Golden Agers enjoy fellowship
By Steve Herring
Published in News on August 31, 2016 1:46 PM
News-Argus/STEVE HERRING
Members of the Golden Agers are, seated from left, Harley Ringer, Peggy Barwick, Claire Baggett, Iris Lee and Marguerite Myers; and standing from left, Johnnie Arnold, Linda Jackson, Linda Kersey, Paula Jean Kersey, Martha Merritt, Linda Kabler and Dot Dearen. Not pictured are members Lib Hall, Mabel Sutton, Ann Hart and Sue Holmes.
MOUNT OLIVE -- Dot Dearen looks around the tables in the back dining room at the Yummy Orient pointing out the few empty chairs.
One by one she names who the missing members of the Golden Agers group are and where they normally sit.
"See all these chairs?" she said. "They are normally filled. I have been doing this going on nine years.
"We have about 20 members. Some of them are inactive. They come occasionally, but I always contact them on Monday before our Tuesday meeting. They all wait on that phone call."
Members range in age from 45 to their mid-90s.
Harley Ringer, who moved to town from Cove City, is the only man in the group.
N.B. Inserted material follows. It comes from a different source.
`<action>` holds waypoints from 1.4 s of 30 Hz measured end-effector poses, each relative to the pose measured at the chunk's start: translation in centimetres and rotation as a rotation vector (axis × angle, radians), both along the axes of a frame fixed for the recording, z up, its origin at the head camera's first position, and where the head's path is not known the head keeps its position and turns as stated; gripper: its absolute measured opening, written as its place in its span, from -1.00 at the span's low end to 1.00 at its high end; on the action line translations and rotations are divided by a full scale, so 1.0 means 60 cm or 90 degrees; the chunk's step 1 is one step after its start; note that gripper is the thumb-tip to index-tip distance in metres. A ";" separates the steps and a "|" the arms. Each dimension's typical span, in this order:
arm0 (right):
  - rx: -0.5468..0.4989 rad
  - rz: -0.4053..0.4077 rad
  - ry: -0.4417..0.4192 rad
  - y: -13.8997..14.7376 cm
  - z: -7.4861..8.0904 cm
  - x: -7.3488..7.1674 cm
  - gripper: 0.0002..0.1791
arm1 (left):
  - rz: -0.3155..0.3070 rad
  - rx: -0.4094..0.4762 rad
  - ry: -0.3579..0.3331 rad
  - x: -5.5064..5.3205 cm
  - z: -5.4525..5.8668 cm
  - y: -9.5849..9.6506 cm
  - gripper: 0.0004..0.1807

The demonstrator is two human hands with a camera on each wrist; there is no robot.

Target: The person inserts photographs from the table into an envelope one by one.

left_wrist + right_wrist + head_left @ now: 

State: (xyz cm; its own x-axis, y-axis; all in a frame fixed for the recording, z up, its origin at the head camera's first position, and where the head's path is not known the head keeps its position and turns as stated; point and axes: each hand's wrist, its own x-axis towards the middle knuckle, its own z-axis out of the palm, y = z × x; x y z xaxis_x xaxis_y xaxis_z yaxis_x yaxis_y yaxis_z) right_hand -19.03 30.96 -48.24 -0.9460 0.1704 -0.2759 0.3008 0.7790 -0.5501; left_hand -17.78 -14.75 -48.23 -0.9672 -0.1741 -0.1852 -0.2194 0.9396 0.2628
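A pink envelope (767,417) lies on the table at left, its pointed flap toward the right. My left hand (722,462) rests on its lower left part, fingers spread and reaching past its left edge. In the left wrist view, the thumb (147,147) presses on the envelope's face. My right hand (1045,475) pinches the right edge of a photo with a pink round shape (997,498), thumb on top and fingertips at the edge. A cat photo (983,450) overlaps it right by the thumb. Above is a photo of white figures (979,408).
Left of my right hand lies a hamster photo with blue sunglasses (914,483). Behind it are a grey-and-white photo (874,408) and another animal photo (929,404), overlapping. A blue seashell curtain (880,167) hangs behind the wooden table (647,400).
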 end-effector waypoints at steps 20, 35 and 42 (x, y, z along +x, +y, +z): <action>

"He was so excited when he came," Mrs. Dearen said. "He said, 'How much is it to join? We want to join.' I said, 'Nothing.' I said, 'You just participate and be happy.' That is the name of our game.
"We play bingo about once every three months. That is not the reason we meet. We look after the elderly. It gives them something to do. (Member) Mrs. Mabel (Sutton) tells me it might be the only time that she gets out. We fellowship. We have devotions. We have prayer lists. We send birthday cards, sympathy cards, and we support the cancer drive that Mrs. Hilda Hill, when she started coming she was the captain of a cancer team."
Members enjoy playing bingo, but that is not the purpose of the Golden Agers and is on the bottom of the list, she said.
"That is not the purpose of the Golden Agers," Mrs. Dearen said.
It is for getting together for fellowship and to have a good time, the members said.
The group meets at 11 a.m. on the fourth Tuesday of the month at Yummy Orient. It has also met occasionally at Rita's.
Golden Agers started at the Baptist Church in Calypso and met at the Southern Belle Restaurant in Mount Olive until it closed in September 2013.
Mrs. Dearen, who lives in the Dudley area, was not living in the area when the group started. She spent 20 years in Florida before returning home to look after her parents, Mr. and Mrs. W.H. "Pop" Raynor.
"Mrs. Donnie Kennedy would try her best when I came back here to get me to come," she said. "I would say, 'I am not a golden ager. I'm not going.' She said, 'Well, you have got to go because I need someone to take me.'
"I would pick her up and come with her. She was in her 90s, and she was the president. She a president for two years and then me. We used to have some men in here, but you got rid of them."
"All of our men disappeared," Claire Baggett joked.
"Us women, we do all right together," Mrs. Dearen said.
Anyone is welcome to attend. There are no membership fees.
"We have a little basket over here that we pass around, and they will put 50 cents, a dollar, whatever," she said. "It is not a money-making thing. It is just for our cards and bingo stuff. Marguerite (Myers) is our bingo caller."
"She's loud," one member shouted out as the others laughed.
"Sometimes we take a trip," Mrs. Dearen said. "We had one member who was not doing well. She had asked if we could go to Meadow (near Benson in Johnston County) to eat. So we planned a day, and I think maybe six or eight of us met. Everybody had their cars loaded, and we drove to Meadow so that she could have lunch there. Everybody enjoyed it."
Mrs. Baggett's grandson Mark Anderson of Dudley will visit with the group from time to time, she said.
"He will do a devotion," Mrs. Dearen said.
"Let's go ahead and get our picture so we can go play ball," Mrs. Myers said.
"I told you they have to be out there at the (Senior Citizen) site at 1 o'clock to play beanbag baseball," Mrs. Dearen said.